Prion protein with Y145STOP mutation induces mitochondria-mediated apoptosis and PrP-containing deposits in vitro

Abstract

A pathogenic truncation of an amber mutation at codon 145 (Y145STOP) in Gerstmann–Straussler–Scheinker disease (GSS) was investigated through the real-time imaging in living cells, by utilizing GFP-PrP constructs. GFP-PrP(1–144) exhibited an aberrant localization to mitochondria in mouse neuroblastoma neuro2a (N2a) and HpL3-4 cells, a hippocampal cell line established from prnp gene-ablated mice, whereas full-length GFP-PrP did not. The aberrant mitochondrial localization was also confirmed by Western blot analysis.

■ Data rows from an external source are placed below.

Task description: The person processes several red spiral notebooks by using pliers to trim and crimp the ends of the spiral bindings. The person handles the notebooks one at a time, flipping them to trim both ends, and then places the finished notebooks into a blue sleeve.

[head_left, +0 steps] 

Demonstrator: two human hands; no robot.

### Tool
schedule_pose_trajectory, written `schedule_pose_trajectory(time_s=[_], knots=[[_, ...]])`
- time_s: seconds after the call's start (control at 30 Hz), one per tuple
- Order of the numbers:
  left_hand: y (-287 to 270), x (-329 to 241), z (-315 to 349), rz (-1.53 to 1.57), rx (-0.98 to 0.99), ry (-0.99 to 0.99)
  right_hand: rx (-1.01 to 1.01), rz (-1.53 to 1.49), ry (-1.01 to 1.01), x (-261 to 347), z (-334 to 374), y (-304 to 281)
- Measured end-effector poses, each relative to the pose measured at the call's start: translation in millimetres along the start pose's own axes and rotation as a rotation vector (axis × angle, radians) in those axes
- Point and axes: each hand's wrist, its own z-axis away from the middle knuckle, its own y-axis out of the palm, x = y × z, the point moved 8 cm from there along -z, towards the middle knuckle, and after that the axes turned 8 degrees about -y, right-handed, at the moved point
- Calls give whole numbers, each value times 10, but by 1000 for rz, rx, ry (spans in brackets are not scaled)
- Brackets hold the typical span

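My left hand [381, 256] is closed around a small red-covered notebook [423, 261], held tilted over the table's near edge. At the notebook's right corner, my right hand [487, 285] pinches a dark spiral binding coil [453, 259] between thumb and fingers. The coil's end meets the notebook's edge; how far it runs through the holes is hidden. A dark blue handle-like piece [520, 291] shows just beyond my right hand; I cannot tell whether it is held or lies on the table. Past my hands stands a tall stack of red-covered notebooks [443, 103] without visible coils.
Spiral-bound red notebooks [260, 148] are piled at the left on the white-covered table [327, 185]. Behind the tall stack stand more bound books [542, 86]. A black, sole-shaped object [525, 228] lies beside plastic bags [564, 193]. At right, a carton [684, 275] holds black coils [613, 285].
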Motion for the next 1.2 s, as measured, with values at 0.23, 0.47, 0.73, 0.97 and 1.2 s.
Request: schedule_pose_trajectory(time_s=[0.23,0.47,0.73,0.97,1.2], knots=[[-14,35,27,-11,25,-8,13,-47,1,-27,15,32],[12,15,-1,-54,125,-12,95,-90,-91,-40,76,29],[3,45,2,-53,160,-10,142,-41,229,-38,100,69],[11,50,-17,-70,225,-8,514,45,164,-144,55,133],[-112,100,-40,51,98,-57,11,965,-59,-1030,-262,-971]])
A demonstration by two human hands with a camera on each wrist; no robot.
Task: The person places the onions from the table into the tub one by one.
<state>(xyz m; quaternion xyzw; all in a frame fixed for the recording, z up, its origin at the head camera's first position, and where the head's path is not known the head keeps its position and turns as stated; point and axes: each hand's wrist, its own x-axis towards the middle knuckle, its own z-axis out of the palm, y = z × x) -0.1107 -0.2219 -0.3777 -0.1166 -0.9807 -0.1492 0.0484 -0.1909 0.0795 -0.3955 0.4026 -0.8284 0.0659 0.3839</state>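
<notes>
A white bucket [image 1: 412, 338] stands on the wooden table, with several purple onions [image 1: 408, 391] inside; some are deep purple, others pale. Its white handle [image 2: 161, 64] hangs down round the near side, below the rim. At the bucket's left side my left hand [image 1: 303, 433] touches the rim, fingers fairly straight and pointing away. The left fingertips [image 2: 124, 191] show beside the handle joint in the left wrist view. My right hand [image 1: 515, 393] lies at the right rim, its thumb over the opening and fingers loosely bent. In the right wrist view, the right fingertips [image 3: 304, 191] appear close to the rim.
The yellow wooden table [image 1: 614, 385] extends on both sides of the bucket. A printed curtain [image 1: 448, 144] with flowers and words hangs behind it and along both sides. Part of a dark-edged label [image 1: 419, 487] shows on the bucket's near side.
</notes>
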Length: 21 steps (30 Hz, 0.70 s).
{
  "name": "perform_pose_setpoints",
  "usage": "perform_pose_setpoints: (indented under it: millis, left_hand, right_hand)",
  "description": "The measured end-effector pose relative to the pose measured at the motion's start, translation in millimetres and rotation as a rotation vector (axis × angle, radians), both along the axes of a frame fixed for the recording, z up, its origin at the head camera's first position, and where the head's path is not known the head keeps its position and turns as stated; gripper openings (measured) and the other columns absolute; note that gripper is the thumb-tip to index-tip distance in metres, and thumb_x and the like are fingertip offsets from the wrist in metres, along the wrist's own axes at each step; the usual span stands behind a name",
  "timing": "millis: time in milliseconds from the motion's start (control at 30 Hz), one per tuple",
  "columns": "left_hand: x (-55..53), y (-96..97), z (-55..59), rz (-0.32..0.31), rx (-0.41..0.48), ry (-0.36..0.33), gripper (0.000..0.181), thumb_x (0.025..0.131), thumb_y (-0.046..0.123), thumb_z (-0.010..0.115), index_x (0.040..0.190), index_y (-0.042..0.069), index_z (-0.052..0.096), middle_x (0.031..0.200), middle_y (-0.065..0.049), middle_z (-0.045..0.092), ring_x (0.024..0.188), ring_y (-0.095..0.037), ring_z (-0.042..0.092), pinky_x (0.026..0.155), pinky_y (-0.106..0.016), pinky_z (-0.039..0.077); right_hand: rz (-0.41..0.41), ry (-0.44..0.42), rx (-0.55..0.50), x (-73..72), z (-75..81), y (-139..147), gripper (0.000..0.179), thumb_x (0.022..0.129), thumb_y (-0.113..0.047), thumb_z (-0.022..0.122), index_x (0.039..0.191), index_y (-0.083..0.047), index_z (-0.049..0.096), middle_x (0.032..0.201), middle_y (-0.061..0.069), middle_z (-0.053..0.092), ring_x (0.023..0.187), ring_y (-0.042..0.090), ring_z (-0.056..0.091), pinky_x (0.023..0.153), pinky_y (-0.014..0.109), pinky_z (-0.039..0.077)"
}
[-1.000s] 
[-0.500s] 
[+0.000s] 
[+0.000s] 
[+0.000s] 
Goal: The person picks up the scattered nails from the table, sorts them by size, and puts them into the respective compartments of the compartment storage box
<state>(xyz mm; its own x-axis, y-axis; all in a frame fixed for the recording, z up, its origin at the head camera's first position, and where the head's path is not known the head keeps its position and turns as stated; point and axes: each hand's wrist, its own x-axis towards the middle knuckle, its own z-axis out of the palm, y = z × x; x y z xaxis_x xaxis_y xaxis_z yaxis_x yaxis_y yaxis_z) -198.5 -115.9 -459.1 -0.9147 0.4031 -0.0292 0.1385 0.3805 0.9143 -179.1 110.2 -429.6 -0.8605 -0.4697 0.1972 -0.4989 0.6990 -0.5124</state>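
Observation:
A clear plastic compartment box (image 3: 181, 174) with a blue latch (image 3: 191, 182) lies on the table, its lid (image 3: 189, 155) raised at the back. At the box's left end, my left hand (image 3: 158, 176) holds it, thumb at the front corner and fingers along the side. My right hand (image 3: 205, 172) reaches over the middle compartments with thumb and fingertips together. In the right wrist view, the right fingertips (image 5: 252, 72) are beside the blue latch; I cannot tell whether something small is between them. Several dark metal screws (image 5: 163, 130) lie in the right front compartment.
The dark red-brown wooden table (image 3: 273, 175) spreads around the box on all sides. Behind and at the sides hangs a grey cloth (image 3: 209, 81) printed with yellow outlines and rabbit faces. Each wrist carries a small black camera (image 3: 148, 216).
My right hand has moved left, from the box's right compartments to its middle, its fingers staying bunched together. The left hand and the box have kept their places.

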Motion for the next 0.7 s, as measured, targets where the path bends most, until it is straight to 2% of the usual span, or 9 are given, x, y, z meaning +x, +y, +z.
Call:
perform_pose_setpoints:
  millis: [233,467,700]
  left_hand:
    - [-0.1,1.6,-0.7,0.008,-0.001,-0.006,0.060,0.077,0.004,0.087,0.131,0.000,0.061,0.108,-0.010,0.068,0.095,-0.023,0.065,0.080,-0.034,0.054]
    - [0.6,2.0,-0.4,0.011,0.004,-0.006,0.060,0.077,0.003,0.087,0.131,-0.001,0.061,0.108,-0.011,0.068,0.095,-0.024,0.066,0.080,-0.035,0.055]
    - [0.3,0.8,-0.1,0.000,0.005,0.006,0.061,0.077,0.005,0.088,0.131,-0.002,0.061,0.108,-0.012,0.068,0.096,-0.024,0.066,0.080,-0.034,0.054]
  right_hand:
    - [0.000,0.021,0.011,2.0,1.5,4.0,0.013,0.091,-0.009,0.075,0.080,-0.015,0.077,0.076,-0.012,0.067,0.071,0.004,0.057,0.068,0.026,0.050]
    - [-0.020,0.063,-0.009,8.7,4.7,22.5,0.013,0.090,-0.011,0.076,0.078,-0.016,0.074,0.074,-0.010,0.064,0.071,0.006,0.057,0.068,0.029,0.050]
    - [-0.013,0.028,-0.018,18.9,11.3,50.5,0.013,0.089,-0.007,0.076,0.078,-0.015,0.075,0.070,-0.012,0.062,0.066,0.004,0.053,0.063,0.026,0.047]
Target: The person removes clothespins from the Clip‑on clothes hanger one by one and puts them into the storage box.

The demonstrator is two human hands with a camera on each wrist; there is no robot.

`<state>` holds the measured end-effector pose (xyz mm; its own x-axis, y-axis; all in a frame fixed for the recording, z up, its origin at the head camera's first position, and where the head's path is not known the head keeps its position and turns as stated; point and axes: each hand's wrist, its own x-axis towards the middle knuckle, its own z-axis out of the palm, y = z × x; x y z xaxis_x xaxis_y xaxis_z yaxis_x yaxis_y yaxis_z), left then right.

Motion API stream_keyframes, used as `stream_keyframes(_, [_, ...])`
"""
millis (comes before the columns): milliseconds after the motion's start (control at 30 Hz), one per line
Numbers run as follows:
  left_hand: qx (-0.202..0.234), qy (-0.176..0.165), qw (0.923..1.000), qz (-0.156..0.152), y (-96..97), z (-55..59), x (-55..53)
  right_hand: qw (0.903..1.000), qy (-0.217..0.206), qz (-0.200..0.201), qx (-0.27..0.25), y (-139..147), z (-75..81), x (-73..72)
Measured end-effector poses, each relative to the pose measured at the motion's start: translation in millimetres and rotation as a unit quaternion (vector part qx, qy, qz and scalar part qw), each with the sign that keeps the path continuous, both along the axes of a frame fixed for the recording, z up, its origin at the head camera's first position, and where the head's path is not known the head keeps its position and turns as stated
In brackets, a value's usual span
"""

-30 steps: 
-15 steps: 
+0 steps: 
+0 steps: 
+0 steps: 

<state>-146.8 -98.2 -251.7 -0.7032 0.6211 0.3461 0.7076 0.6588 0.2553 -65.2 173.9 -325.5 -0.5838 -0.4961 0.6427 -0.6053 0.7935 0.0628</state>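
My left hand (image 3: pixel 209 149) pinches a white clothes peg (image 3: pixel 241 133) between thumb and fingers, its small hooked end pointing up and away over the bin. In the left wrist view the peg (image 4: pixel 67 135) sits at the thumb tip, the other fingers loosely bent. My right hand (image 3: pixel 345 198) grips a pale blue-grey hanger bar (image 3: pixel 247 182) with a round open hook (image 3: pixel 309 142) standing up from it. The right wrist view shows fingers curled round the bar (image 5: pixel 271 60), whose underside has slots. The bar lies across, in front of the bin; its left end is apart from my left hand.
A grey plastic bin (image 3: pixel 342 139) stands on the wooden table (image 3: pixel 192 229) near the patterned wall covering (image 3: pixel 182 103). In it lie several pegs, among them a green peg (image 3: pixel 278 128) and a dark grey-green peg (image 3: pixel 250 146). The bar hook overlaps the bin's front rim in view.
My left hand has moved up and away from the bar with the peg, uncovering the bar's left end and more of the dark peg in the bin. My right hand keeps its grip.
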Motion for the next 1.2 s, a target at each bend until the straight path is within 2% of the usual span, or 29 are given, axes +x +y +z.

Since GFP-PrP(1–121), as previously reported, and full-length GFP-PrP do not exhibit such mitochondrial localization, the mitochondrial localization of GFP-PrP(1–144) requires not only PrP residues 121–144 (in human sequence) but also COOH-terminal truncation in the current experimental condition. Subsequently, the GFP-PrP(1–144) induced a change in the mitochondrial innermembrane potential (Δ Ψ m), release of cytochrome c from the intermembrane space into the cytosol, and DNA fragmentation in these cells. Non-fluorescent PrP(1–144) also induced the DNA fragmentation in N2a and HpL3-4 cells after the proteasomal inhibition. These data may provide clues as to the molecular mechanism of the neurotoxic property of Y145STOP mutation. Furthermore, immunoelectron microscopy revealed numerous electron-dense deposits in mitochondria clusters of GFP-PrP(1–144)-transfected N2a cells, whereas no deposit was detected in the cells transfected with full-length GFP-PrP. Co-localization of GFP/PrP-immunogold particles with porin-immunogold particles as a mitochondrial marker was observed in such electron-dense vesicular foci, resembling those found in autophagic vacuoles forming secondary lysosomes. Whether such electron-dense deposits may serve as a seed for the growth of amyloid plaques, a characteristic feature of GSS with Y145STOP, awaits further investigations.